> **Records from a collection**
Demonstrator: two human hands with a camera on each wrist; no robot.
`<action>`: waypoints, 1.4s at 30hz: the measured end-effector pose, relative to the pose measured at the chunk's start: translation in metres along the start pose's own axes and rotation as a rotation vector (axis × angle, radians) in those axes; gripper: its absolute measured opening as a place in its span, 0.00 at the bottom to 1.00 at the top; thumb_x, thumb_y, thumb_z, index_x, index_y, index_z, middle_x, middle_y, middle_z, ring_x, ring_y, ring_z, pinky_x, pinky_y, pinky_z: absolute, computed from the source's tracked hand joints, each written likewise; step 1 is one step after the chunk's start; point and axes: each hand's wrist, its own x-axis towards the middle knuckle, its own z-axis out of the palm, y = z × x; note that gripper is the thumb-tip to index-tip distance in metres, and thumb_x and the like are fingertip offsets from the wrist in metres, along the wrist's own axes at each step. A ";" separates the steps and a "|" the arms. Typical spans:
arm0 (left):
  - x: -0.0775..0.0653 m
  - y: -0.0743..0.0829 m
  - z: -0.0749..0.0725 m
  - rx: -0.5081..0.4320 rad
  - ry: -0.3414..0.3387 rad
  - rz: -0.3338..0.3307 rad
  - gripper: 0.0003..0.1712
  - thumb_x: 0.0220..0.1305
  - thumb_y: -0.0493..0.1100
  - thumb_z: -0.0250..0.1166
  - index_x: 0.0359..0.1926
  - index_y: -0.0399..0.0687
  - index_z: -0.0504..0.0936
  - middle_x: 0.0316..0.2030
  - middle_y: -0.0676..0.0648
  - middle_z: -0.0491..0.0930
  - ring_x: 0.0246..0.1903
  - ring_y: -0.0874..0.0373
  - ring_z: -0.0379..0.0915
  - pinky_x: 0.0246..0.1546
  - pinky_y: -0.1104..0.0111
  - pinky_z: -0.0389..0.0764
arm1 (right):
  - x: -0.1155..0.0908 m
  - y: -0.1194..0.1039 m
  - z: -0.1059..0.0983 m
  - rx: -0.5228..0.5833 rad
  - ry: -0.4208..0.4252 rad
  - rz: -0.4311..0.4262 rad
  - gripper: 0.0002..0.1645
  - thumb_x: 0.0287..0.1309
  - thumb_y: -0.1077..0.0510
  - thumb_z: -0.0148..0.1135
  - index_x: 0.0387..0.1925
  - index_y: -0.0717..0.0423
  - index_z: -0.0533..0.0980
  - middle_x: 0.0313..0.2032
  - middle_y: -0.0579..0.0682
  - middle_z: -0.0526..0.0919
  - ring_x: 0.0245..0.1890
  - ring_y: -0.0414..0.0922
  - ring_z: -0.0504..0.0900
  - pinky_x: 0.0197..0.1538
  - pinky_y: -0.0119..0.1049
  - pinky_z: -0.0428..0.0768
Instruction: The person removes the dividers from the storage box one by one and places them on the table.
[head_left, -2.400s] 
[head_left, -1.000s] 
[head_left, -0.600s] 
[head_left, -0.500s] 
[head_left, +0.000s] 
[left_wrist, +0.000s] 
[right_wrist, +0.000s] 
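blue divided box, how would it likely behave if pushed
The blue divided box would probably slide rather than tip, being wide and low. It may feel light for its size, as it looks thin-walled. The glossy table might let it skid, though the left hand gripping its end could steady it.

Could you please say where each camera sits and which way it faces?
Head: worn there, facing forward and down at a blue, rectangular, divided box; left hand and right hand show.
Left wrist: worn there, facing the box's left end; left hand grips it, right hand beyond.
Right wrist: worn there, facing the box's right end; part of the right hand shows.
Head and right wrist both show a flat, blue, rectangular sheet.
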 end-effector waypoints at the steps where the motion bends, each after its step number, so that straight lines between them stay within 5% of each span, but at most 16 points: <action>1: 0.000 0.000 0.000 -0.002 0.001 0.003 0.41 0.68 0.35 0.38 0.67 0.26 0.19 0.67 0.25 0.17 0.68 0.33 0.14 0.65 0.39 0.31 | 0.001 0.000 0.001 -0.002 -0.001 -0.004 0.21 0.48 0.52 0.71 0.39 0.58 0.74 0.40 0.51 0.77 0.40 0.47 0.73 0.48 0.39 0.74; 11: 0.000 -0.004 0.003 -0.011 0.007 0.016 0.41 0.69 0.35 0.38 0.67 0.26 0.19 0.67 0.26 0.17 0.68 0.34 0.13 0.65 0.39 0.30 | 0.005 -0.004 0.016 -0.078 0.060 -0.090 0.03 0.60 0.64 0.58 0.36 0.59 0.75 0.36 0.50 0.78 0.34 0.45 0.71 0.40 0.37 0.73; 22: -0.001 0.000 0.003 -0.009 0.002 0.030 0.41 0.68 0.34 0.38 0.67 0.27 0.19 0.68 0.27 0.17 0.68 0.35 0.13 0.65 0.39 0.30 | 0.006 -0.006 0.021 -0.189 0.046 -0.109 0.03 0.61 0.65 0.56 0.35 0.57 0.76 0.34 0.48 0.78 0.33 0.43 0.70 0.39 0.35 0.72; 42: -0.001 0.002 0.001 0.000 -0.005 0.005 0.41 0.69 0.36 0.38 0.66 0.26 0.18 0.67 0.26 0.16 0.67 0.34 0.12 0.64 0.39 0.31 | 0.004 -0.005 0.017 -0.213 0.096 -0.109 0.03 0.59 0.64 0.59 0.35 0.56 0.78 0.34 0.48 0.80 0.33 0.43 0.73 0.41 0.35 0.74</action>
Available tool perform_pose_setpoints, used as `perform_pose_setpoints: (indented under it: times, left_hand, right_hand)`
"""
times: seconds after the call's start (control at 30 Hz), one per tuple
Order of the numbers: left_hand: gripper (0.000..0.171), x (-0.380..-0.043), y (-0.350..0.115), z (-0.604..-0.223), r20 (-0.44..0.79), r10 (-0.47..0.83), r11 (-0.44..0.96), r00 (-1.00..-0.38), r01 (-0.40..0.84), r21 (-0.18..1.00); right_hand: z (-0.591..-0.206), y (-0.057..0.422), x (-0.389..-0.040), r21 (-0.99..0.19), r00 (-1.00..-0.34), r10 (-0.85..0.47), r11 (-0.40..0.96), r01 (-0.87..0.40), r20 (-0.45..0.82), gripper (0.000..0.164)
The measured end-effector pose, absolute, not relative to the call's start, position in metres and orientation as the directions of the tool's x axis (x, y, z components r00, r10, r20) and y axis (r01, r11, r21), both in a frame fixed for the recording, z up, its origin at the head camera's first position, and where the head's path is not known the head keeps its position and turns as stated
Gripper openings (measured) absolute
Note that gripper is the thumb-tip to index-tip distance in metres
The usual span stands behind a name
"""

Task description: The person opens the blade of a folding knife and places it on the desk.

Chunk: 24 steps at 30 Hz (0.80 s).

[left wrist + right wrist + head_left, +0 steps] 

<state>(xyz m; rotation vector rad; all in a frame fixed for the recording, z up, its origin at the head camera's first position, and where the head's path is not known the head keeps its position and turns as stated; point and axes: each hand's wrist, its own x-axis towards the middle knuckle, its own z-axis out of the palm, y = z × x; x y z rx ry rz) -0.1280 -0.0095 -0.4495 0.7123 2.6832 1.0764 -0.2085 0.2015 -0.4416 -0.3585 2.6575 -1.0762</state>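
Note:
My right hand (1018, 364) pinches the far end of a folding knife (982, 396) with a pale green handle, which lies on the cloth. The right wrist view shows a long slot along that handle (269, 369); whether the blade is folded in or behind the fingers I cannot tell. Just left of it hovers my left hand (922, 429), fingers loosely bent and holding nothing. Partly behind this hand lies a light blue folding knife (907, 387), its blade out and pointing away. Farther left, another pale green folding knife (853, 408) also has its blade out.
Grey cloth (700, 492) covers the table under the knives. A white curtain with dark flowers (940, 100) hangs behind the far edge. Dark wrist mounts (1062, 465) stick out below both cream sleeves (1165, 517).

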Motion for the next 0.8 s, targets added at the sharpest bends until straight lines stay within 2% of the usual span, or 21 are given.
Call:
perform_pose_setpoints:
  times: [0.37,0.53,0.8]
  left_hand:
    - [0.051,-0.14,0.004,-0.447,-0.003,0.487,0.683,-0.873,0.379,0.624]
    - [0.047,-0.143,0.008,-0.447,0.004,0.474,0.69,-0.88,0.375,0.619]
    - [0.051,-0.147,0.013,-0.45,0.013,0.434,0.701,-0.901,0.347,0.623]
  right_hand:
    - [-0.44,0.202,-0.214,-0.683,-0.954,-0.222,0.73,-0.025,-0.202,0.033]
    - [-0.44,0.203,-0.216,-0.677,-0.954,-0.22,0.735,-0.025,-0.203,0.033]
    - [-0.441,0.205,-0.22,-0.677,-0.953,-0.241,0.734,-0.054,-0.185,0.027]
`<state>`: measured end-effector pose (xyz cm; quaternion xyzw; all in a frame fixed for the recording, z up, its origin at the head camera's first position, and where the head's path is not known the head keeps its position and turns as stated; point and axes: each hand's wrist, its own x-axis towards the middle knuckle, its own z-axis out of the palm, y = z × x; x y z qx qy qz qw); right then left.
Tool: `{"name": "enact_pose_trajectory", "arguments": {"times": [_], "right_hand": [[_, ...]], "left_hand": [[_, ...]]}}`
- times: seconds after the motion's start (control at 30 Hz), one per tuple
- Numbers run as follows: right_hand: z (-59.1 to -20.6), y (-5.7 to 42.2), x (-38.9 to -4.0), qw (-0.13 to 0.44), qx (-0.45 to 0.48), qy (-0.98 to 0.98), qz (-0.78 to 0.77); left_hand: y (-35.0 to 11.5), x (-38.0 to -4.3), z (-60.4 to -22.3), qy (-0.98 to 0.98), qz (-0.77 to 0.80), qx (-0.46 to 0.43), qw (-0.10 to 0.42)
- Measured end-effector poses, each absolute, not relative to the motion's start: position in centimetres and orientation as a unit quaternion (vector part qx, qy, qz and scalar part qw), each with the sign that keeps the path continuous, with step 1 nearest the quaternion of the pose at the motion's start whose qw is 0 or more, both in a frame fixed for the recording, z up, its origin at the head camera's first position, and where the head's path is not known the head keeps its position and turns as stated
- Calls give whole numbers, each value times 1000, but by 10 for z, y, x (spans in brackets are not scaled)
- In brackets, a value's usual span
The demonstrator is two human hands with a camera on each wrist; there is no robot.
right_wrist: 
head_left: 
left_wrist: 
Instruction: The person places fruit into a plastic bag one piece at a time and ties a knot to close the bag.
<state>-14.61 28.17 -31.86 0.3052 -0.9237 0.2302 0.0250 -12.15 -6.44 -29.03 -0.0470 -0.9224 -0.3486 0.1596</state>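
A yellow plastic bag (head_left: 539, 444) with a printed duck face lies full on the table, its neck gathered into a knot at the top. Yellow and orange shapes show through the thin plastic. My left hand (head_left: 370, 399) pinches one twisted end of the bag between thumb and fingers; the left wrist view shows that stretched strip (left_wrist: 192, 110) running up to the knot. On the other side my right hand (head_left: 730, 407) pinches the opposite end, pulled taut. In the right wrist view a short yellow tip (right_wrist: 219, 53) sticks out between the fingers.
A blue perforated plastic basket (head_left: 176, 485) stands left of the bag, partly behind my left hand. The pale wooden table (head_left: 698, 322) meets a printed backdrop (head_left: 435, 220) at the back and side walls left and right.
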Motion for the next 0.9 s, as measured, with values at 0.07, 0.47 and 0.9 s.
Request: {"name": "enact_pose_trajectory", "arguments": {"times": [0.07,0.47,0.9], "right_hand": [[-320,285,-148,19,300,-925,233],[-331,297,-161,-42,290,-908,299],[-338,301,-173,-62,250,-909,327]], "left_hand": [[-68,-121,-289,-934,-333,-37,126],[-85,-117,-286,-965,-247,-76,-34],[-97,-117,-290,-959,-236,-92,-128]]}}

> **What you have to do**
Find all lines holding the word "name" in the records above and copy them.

> **Completed task**
The usual span stands behind a name
Tool: `{"name": "enact_pose_trajectory", "arguments": {"times": [_], "right_hand": [[_, ...]], "left_hand": [[_, ...]]}}`
Request: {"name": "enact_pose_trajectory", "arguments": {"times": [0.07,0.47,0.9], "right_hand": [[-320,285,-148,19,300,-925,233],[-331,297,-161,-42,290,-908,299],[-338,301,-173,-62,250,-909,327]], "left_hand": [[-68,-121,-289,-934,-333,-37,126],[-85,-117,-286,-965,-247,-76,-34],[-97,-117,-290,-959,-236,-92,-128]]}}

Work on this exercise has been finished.